→ Your instructions: What is needed is every line from the one holding "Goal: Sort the" to the last line of the data below, printed exactly and without pictures.

→ Data block:
-*-*-

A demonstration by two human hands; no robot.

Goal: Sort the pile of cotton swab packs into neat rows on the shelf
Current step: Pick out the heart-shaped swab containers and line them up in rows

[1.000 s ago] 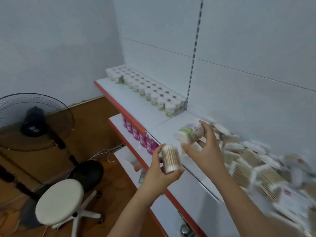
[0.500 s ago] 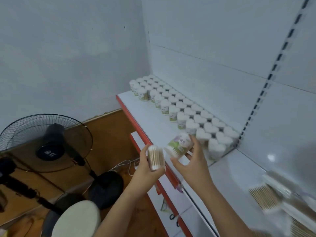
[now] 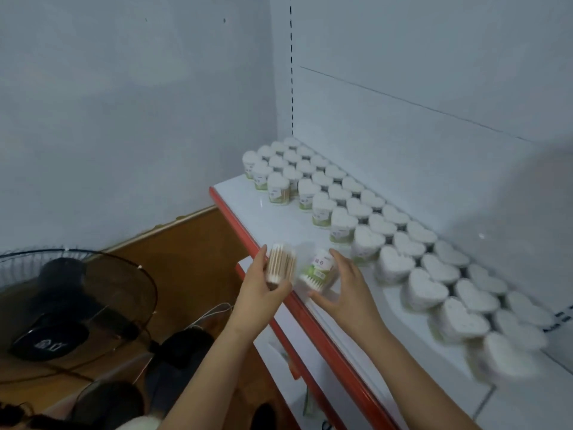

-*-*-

→ Task output:
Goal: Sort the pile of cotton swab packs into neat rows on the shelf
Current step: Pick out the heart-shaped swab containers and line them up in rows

[1.000 s ago] 
[0.500 s ago] 
[now] 

Nothing remains to be done in this exercise.